Zukünftig möchte auch Daniela Resem mehr in die Beratung einsteigen, Intervention und Prävention sollen dann noch stärker ineinandergreifen. "Davon wird die Prävention sicher profitieren", bestärkt sie Thomas Rudolphi, hauptamtlicher Vorstand des Caritasverbandes für den Kreis Höxter. Unterstützung erhalten die neuen Fachkräfte in den spezialisierten Beratungsstellen auch vom Caritasverband für das Erzbistum Paderborn. "Wir bieten allen Beraterinnen und Beratern eine Plattform für einen regelmäßigen Austausch und zur gegenseitigen Vernetzung. Es ist uns wichtig, auf mögliche Bedarfe zu reagieren und da zu sein, wenn Informationen gebraucht werden", so Stefan Wittrahm.

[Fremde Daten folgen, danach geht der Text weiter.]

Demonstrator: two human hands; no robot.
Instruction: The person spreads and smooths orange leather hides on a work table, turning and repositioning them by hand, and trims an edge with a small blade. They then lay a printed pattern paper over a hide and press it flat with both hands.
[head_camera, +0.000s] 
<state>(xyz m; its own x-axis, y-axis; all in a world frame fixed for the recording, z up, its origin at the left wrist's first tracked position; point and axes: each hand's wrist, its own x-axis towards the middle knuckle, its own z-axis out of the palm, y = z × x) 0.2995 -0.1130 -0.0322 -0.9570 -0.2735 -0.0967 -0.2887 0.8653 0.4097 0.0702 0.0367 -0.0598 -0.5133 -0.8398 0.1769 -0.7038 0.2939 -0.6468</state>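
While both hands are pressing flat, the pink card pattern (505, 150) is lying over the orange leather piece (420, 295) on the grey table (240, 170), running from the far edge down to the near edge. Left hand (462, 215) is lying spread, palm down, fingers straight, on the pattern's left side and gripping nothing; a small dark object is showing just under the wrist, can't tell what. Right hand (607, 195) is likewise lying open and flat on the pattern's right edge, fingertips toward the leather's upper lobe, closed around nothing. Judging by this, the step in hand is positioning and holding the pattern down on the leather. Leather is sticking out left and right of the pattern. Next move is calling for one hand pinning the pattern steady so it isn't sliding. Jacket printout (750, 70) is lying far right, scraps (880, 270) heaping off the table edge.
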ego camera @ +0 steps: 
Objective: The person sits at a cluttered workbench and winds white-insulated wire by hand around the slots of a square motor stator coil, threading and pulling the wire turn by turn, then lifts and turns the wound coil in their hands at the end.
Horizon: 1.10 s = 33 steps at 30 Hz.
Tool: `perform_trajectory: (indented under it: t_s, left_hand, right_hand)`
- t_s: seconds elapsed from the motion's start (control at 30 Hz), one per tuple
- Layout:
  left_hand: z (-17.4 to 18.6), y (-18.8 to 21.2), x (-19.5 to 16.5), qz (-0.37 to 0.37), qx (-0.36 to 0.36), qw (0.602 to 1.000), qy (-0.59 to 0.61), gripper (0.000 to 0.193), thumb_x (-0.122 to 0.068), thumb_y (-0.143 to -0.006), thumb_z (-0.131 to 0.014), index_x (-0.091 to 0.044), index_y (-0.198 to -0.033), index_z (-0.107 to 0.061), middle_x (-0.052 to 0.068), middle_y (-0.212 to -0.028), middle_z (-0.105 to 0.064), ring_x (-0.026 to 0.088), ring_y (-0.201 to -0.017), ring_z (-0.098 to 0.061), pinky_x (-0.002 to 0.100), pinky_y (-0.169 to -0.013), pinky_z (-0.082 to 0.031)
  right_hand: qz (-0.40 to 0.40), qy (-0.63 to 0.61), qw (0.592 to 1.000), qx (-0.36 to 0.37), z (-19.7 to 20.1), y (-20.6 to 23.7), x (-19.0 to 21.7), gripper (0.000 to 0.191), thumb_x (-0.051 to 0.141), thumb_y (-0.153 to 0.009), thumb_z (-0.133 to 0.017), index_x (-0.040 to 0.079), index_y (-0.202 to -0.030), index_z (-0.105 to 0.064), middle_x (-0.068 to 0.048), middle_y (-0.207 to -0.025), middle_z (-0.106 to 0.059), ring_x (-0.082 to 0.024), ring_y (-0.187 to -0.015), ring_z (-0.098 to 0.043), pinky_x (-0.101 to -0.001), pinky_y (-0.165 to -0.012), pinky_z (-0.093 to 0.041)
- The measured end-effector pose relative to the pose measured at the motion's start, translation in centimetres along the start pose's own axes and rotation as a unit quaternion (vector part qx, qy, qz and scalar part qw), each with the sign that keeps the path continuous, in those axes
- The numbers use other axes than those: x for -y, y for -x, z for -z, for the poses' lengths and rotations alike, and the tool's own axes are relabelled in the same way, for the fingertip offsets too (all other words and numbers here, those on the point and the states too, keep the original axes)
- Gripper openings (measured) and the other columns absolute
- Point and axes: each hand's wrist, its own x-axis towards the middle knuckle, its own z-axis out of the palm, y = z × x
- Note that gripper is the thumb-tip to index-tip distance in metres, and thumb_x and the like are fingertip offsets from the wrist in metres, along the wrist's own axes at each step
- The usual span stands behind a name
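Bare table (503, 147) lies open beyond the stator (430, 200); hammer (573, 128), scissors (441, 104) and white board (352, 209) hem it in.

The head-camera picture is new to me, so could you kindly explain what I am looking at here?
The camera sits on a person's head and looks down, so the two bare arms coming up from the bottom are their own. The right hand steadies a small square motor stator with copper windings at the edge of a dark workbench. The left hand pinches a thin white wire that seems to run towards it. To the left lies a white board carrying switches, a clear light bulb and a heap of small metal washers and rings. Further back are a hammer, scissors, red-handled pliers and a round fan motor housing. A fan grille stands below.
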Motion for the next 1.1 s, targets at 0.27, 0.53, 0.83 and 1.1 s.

Information, Prävention, Beratung
Ende 2020 hat das Landeskabinett in NRW ein umfangreiches Handlungs- und Maßnahmenkonzept zur Prävention sexualisierter Gewalt gegen Kinder und Jugendliche beschlossen. 80 Prozent der Finanzierung neuer, spezialisierter Fachkräfte in den Beratungsstellen übernimmt das Land NRW. Die restlichen 20 Prozent kommen im Falle der Erziehungsberatungsstelle des Caritasverbandes für den Kreis Höxter vom Kreis und aus Mitteln der Caritas. Schwerpunkte der Angebote sind Information, Prävention und Beratung. Betroffene Kinder, Jugendliche und Familien können das Angebot meist über die Erziehungsberatungsstellen erreichen.